Xichen slings his arm over the rest of the back of the couch, fingertips brushing lightly against Mingjue’s elbow where they overlap. Meng Yao sits down right in between them, settles in, and pointedly ignores the way the tired old couch springs squeak in protest of their combined weight and how he seems to pull the other two in like a magnet. It’s like gravity, centers of balance shifting and leaning inwards into his orbit, the pair of them bracketing him on either side, parentheses made of denim and muscle and smiling mouths that he pretends not to notice creeping closer as they keep finding excuses to lean in closer over the course of the next few minutes, not at all subtle.

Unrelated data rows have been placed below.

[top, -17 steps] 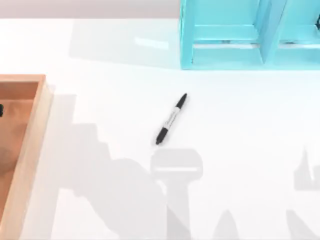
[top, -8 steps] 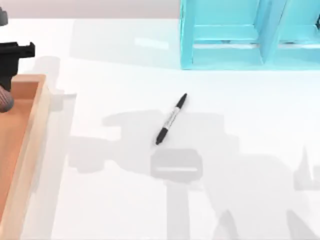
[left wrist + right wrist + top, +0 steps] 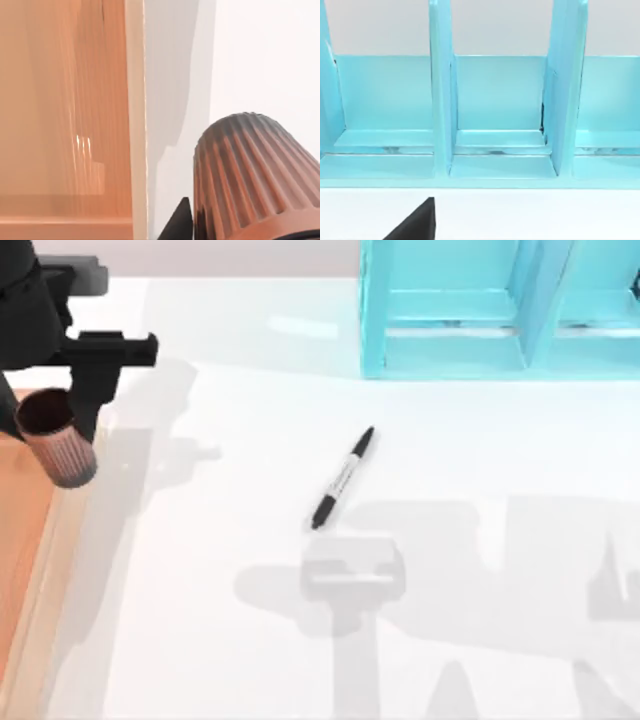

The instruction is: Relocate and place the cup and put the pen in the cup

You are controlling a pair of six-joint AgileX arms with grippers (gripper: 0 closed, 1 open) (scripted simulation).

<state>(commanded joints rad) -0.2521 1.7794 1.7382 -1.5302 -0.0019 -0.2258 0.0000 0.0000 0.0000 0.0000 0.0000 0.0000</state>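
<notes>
From the top view, my left gripper [image 3: 62, 425] is at ten o'clock of the table, closed around the cup [image 3: 55, 440], which hangs above the wooden tray's [image 3: 25, 570] edge; the pen [image 3: 343, 478] lies near the centre, well apart. In the left wrist view, the cup's ribbed side [image 3: 250, 175] is beside the tray wall [image 3: 136, 115]. The right wrist view faces the blue shelf [image 3: 495, 115]; whether the right gripper is open I cannot tell. I should carry the cup upright and set it down near the pen.
</notes>
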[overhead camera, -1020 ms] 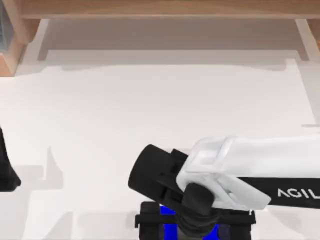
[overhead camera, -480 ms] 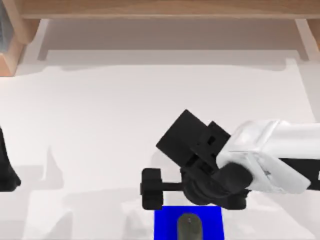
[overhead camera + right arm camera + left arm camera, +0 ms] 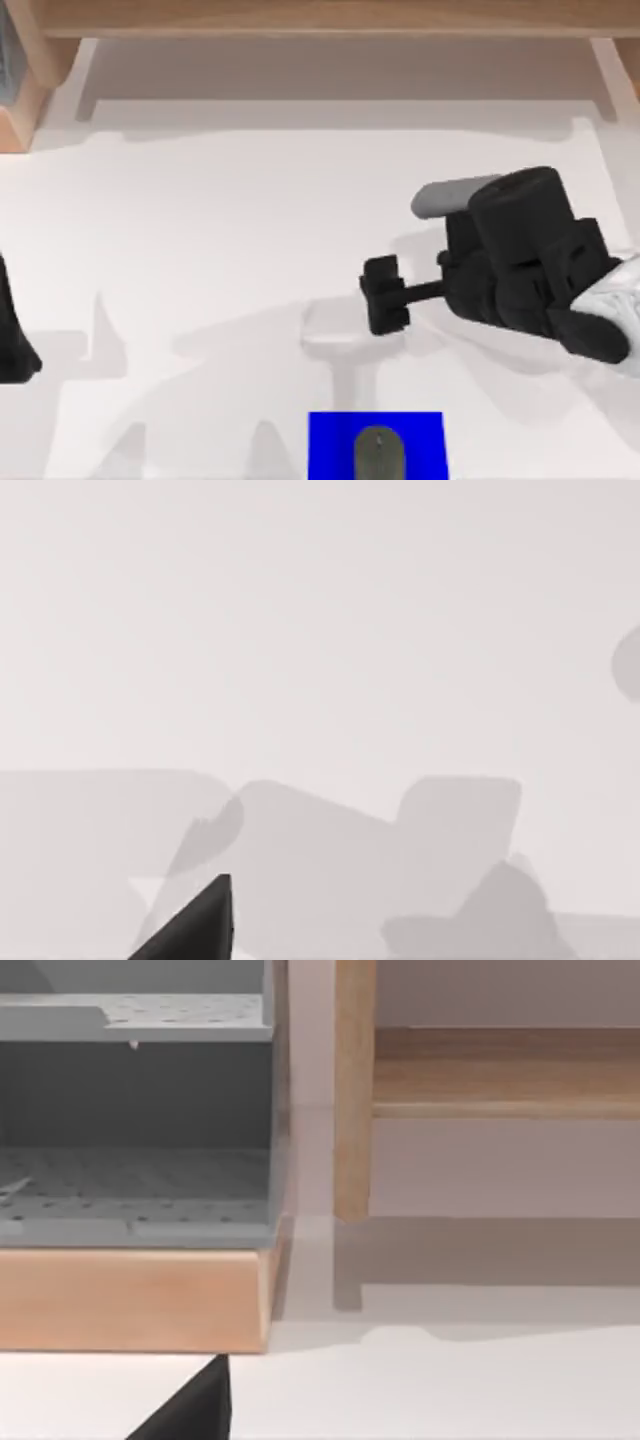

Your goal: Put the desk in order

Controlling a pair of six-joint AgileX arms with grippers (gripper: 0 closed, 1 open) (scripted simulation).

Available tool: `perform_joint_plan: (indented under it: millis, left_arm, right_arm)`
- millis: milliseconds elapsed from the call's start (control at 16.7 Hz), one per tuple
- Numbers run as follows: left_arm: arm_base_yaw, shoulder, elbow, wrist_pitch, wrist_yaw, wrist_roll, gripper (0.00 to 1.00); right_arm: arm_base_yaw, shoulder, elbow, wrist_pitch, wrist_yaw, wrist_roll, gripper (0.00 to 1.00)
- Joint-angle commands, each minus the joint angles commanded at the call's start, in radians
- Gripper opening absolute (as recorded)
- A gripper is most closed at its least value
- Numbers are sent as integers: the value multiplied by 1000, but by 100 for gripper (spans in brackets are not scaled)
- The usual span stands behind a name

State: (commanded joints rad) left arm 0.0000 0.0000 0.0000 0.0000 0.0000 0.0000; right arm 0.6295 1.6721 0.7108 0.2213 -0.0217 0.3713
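Since a second ago, the right arm has swung away from the blue pad point(image 3: 330, 440), and its right gripper point(image 3: 383, 295) now hangs over the middle of the desk point(image 3: 200, 220); I cannot tell how wide its fingers are. The desk is big, flat and white, with a wooden shelf point(image 3: 320, 17) along its far edge. On the pad sits a grey mouse point(image 3: 377, 453). The left wrist view shows a grey tray rack point(image 3: 135, 1120) on a wooden base. The left arm point(image 3: 12, 330) waits at the left edge.

Around our right gripper point(image 3: 385, 295) the desk point(image 3: 220, 230) lay open; only the blue pad point(image 3: 335, 440) and its mouse point(image 3: 377, 452) stood nearer us.
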Motion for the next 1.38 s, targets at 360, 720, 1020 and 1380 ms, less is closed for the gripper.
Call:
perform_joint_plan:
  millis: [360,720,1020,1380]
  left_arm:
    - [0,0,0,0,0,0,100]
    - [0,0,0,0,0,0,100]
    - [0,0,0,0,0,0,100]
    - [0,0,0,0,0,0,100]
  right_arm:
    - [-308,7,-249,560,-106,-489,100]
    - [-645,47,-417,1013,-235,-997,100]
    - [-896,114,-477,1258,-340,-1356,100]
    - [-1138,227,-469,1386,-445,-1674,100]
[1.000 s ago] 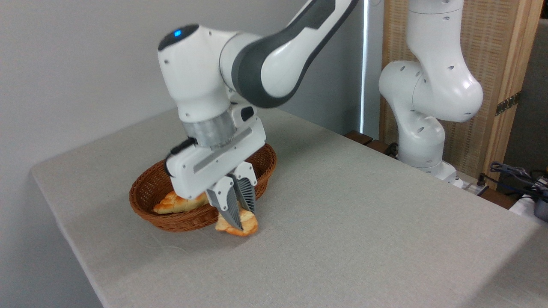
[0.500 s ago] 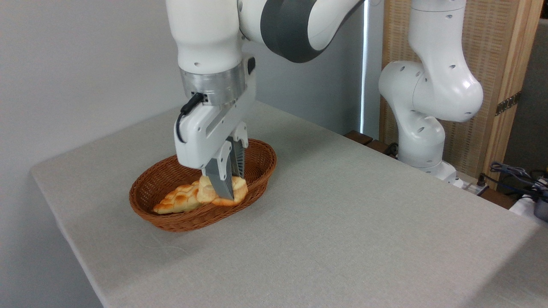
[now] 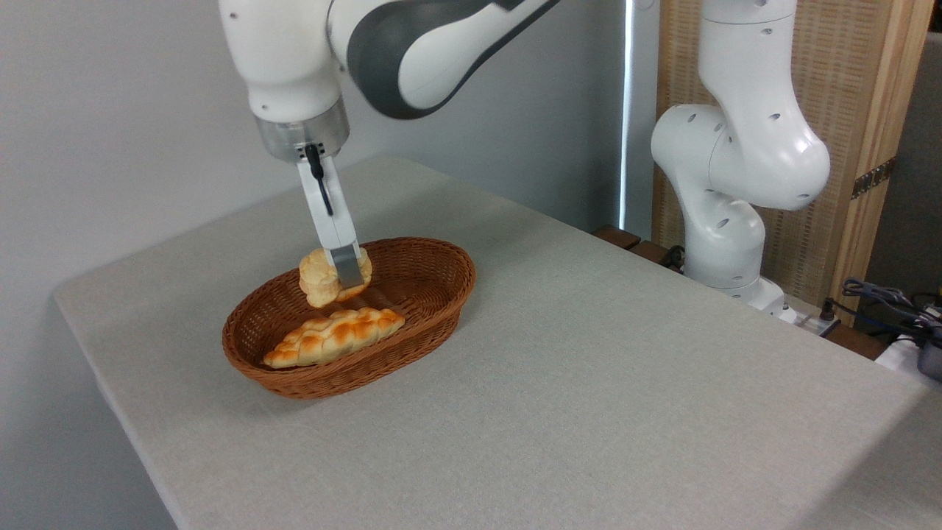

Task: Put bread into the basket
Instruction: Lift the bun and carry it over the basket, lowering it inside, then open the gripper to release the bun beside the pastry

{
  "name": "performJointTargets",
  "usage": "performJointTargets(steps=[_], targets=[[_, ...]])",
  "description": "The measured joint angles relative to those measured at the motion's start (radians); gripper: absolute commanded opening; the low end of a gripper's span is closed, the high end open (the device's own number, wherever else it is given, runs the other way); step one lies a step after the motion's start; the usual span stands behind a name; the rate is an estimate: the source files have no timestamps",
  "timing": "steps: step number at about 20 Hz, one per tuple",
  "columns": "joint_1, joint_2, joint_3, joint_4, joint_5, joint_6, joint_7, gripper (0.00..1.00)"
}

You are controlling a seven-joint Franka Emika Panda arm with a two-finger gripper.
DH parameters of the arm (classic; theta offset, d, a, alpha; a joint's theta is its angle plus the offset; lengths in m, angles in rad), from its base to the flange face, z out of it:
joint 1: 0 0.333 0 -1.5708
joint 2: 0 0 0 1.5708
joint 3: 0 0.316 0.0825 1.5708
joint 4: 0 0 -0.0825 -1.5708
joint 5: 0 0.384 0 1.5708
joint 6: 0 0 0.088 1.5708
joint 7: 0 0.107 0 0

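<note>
The bread, a small pale-golden bun with orange-brown sides, hangs tilted in the air over the back half of the basket. My gripper is shut on the bun; only its near grey finger shows edge-on, the far finger is hidden behind it. The basket is an oval brown wicker one standing on the left part of the table. The bun sits a little above the basket's floor, not touching it.
A long braided golden loaf lies in the front half of the basket, below the bun. The grey table ends in a left edge close to the basket. My arm's white base stands at the back right, with cables beside it.
The gripper lifted the bun from the table by the basket's front rim, carried it up and back-left over the basket, and turned edge-on. The loaf stayed put.
</note>
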Motion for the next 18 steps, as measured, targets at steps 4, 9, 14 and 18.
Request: performJointTargets(steps=[4,9,14,18], targets=[[0.006,0.025,0.002,0.000,-0.147,0.061,-0.018,1.00],[0.014,0.026,0.007,0.001,-0.195,0.072,-0.018,1.00],[0.014,0.026,0.007,0.001,-0.196,0.072,-0.018,1.00],[0.014,0.026,0.009,0.002,-0.196,0.072,-0.018,1.00]])
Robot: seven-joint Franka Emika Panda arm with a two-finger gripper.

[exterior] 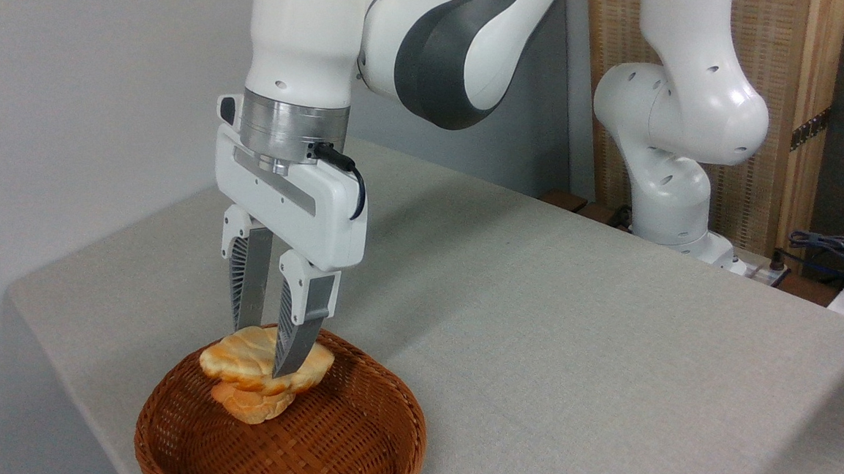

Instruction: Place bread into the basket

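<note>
The bread (239,362), a pale golden loaf folded over on itself, sits in the far part of the reddish-brown wicker basket (404,418) at the table's front left. Its lower end rests on the basket floor. My gripper (260,351) points down over it with the fingers (301,321) parted a little, one on each side of the loaf. The far fingertip is hidden behind the bread. The grip looks slack, with a gap showing between the fingers higher up.
The grey table (544,317) stretches to the right and back. The arm's white base (672,200) stands at the far right edge, with cables (833,245) beyond it. A pale wall lies close on the left, and the basket is near the table's front edge.
</note>
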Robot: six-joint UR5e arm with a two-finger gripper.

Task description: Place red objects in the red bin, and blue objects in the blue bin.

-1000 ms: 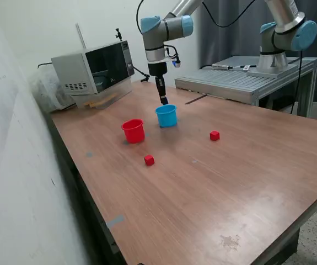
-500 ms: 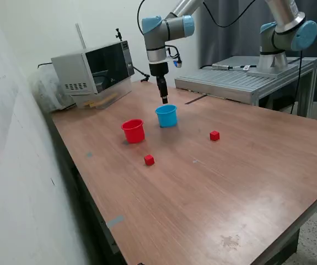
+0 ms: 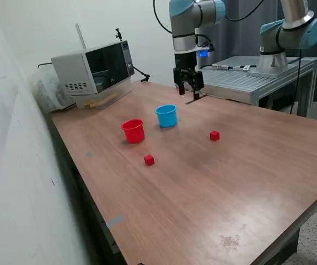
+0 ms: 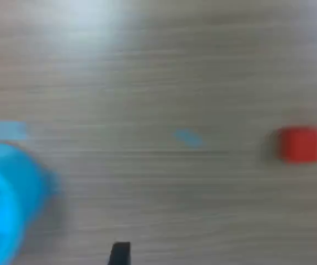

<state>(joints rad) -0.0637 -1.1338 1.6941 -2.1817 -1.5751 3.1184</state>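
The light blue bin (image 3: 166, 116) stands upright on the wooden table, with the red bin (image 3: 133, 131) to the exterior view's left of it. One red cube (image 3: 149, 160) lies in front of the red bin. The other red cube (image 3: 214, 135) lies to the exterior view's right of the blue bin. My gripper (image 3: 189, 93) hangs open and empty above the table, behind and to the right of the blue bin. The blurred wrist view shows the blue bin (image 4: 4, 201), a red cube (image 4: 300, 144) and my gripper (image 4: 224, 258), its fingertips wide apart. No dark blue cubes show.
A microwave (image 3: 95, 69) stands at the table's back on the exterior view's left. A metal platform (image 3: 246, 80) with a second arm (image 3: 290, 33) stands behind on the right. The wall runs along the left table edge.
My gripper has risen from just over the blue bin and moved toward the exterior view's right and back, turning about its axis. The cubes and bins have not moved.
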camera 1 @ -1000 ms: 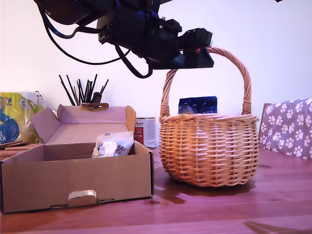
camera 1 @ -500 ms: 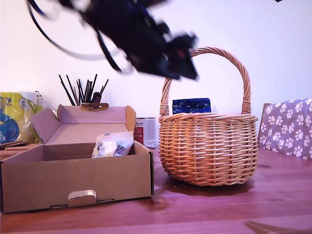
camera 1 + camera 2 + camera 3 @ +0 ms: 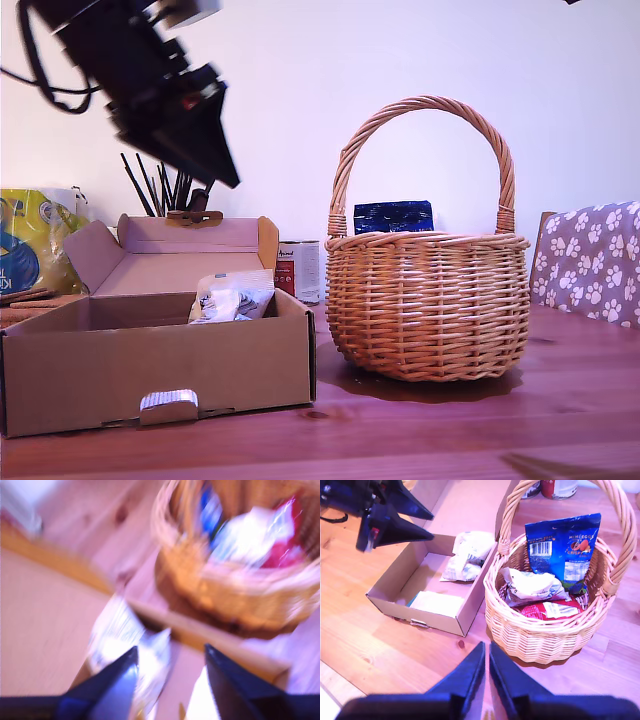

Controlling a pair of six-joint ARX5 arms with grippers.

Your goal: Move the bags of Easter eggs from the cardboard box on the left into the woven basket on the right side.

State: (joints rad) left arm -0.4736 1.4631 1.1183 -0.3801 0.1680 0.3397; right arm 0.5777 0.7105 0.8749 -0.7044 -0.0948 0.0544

They drift in, in, in to talk to him over the music until they’re both practically kissing him on the cheeks just to be heard as they chat about nothing much at all.
Meng Yao finishes his beer and lets Xichen take the empty cup from him to set aside, and when he leans back in even closer than a moment before, Meng Yao offers him a coy little smile of the sort that’s weakened tougher men than Xichen seems to be and drops his newly-freed hand on his knee, mirroring the caress on Mingjue’s knee with his free hand on the other side.
It would be more than accurate to say that Xichen melts like butter — melts so obviously, in fact, that Mingjue laughs at him, hides it in Meng Yao’s shoulder, and seems to need no further excuse to just set up camp there so he can start nuzzling the tip of his nose into the crook of Meng Yao’s neck until he’s shivering pleasantly and feeling very much like the cat that got the cream.
Huaisang was right — this has never happened to him in New York, but he’s perfectly happy that it’s happening to him now.
–//–
Nie Huaisang isn’t the type to say ‘I told you so’ in so many words, mostly because he doesn’t actually say what he’s really thinking in the first place.
But if he were the type, he’d be saying it right now to anyone who would listen as he sips at a beer some jumped-up bull rider pressed into his hand with enough flustered used-to-be-definitely-absolutely-straight-but-now-he’s-confused flirting that Huaisang had given him an extra kiss or three to apologize for giving him a little sexuality crisis.
Maybe it’s weird for him to be so pleased to see his brother and his brother’s live-in-something tag teaming Huaisang’s own best friend, but, well. Meng Yao works way too hard for very little in return, and Huaisang thinks he deserves nice things. He’s certainly not immune to the ample charms of his brother’s farmer/rancher neighbors at least for a hazy summer, and he’d known that Meng Yao wouldn’t be able to resist either no matter how many fuck-off-I’m-totally-independent vibes he gives off when they’re back home.
Naturally if Meng Yao weren’t interested in sex Huaisang would leave him alone about it, but since he’s not he’d known perfectly well that there would be no resisting not one but two handsome men who could throw him over their shoulders as easily as they do bales of hay or sheep that need shearing. So, to that effect — the scene in front of him. Huaisang watches just long enough to see Xichen turn Meng Yao’s face to his with a gentle finger under his chin to coax him in for a kiss where they’re snuggled up all three together on the couch and then makes his escape to find his own fun for the night.
It’s already looking like it’s going to be quite the summer, and Huaisang basks in the pleasure of a plan well-executed with no one the wiser.